→ Directions for this task: Your answer must consist of one number: how many lines in the records contain "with".

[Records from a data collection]
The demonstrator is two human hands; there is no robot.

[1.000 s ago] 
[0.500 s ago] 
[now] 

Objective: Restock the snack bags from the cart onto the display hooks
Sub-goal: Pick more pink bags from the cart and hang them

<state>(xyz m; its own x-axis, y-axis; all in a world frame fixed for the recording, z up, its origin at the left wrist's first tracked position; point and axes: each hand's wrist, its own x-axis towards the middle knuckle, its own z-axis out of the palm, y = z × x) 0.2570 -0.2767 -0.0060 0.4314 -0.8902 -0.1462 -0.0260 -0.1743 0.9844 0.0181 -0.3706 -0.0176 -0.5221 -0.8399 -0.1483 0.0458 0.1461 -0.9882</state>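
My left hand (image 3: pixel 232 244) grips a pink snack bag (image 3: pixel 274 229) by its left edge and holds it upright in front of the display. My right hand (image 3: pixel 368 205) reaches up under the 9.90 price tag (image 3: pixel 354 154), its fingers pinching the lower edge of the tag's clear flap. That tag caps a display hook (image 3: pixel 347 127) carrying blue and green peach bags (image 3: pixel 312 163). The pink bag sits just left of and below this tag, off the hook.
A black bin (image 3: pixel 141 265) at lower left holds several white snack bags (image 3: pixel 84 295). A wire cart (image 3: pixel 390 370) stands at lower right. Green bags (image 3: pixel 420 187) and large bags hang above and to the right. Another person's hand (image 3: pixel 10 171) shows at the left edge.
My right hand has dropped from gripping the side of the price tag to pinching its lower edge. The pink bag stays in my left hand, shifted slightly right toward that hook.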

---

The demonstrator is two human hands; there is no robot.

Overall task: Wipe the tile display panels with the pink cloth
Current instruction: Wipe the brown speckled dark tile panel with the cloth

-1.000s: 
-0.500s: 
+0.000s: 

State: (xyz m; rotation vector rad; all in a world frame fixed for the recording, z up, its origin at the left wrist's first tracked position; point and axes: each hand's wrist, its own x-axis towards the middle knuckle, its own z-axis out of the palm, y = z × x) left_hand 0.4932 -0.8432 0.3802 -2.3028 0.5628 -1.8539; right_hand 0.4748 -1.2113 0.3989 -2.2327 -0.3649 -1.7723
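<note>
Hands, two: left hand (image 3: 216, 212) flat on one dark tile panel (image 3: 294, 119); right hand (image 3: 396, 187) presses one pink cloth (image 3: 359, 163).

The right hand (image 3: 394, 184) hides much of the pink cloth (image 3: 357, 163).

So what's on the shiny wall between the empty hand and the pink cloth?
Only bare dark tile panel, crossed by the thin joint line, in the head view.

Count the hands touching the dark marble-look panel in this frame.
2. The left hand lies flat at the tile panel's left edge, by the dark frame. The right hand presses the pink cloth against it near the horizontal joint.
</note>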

→ Answer box: 2